Longitudinal studies will need to be conducted with a more diverse population of parents and healthcare providers, the researchers note.
"How providers initiate their vaccine recommendations at health supervision visits appears to be an important determinant of parent resistance to that recommendation," the authors write. "[I]f providers continue to pursue their original recommendation after encountering parental resistance, many parents eventually agree to it," they conclude.
The authors have disclosed no relevant financial relationships.

Study Highlights

  • Study data were drawn from a practice-based research group in Seattle, Washington. Researchers focused on preventive visits for children between ages 1 and 19 months. All visits occurred in 2011 and 2012.
  • Parents were asked to complete the Parent Attitudes about Childhood Vaccine survey, which identifies VHPs.
  • The preventive health visits were recorded and were fully transcribed. Experts in conversation analysis assessed provider communication and patterns of parent resistance. Specifically, researchers were interested in whether certain communication styles were associated with higher parental resistance to vaccination.
  • 16 pediatric providers participated in the study, and researchers evaluated a total of 111 patient visits.

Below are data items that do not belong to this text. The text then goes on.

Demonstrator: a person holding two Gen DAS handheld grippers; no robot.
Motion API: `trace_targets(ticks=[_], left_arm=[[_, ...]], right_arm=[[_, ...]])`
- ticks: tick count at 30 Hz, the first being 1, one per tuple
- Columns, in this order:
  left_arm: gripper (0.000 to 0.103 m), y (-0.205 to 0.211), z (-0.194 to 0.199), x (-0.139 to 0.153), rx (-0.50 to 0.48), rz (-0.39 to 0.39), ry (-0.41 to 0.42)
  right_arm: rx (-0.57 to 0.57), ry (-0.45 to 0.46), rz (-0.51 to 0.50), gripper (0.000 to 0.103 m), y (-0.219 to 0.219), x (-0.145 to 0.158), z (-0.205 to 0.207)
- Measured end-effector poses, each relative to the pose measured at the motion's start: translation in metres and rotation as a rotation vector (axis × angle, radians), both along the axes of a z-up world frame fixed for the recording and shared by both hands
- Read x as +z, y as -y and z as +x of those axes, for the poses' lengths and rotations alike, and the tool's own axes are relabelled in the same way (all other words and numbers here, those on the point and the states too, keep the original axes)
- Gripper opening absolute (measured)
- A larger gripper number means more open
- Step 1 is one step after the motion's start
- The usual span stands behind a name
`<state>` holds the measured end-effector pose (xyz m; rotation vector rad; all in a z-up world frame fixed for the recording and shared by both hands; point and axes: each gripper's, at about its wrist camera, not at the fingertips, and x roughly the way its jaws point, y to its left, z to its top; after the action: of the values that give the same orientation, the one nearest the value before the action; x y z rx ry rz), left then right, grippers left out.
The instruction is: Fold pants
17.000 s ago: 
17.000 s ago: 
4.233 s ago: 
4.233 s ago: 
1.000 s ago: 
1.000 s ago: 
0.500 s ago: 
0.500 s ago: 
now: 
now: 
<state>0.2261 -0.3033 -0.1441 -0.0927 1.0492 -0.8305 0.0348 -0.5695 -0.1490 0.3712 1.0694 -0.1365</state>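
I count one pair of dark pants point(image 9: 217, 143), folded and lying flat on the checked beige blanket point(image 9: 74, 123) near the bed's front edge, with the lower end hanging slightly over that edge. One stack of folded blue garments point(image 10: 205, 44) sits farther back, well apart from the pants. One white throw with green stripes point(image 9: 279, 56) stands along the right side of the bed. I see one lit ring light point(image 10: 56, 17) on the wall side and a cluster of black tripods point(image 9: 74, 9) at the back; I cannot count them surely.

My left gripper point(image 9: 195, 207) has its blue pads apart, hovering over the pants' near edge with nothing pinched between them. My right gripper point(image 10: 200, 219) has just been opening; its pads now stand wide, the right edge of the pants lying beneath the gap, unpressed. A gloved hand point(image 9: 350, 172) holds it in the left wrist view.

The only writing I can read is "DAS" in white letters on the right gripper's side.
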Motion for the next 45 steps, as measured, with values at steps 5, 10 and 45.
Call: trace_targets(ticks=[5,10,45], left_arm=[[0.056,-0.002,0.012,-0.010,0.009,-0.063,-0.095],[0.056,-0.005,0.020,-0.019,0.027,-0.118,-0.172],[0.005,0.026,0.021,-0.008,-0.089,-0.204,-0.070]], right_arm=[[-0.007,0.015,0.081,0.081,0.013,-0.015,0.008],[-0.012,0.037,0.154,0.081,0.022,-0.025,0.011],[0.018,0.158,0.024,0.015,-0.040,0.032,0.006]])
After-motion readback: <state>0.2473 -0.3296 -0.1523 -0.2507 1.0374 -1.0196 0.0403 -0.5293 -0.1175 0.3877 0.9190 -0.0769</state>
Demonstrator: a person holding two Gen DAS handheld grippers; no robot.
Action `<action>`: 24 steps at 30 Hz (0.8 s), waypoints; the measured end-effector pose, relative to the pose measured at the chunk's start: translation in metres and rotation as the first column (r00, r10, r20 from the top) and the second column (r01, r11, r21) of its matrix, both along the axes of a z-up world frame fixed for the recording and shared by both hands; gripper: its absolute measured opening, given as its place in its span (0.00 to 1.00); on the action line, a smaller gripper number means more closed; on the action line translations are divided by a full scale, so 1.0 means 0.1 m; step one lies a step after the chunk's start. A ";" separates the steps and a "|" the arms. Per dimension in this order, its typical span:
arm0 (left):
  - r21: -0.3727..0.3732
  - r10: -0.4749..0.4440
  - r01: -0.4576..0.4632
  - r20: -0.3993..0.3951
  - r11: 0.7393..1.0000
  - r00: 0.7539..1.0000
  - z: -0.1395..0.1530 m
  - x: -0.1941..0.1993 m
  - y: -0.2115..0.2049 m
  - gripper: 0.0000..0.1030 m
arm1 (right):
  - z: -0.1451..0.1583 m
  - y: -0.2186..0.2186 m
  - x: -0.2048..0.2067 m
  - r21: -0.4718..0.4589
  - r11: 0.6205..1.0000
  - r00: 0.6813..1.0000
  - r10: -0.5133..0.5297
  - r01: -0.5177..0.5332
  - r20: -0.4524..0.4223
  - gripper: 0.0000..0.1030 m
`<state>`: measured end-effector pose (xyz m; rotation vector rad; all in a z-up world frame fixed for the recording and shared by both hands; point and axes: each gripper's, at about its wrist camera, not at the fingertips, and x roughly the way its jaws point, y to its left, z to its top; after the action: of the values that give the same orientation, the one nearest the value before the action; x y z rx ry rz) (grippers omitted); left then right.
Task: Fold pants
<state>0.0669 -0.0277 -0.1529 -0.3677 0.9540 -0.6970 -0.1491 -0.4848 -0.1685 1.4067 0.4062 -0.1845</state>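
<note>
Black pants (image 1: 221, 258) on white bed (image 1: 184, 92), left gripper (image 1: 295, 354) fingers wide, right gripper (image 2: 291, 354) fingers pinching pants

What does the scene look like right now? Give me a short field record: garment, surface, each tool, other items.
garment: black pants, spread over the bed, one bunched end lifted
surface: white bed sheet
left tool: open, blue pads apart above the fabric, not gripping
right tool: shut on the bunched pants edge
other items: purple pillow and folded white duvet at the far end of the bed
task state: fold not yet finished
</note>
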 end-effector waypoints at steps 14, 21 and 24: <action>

Most participating parents were married, white mothers who were at least 30 years old and had an annual household income in excess of $75,000.
  • The researchers purposefully oversampled VHPs, who constituted half of the study sample. 41% of parents voiced resistance to vaccines during the interview, with the majority of these parents explicitly rejecting the provider's recommendations.
  • 74% of providers initiated the discussion of vaccines with presumptive statements, essentially telling the parent what was going to be done on this visit.
  • However, providers were more likely to use a participatory invitation to consider vaccines when speaking with a VHP.
  • 83% of parents resisted vaccine recommendations when providers used a participatory format to discuss vaccines, whereas only 26% of parents resisted a presumptive communication style on the part of the provider. The adjusted odds ratio for parental resistance associated with a participatory vs presumptive style was 17.5 (95% confidence interval, 1.2 - 253.5).
  • When faced with parental resistance, half of providers persisted with their recommendations for vaccination, regardless of whether the parent was a VHP.
  • 47% of parents who were initially resistant to vaccination accepted the provider's recommendation after persistent recommendations to vaccinate.

Clinical Implications

  • In a previous study by Kempe and colleagues, providers believed that personal stories about what they would do for their own children were most effective in convincing parents to vaccinate their children.
  • In the current study by Opel and colleagues, a presumptive communication style vs a participatory style on the part of the provider appeared to decrease parental resistance to childhood vaccination.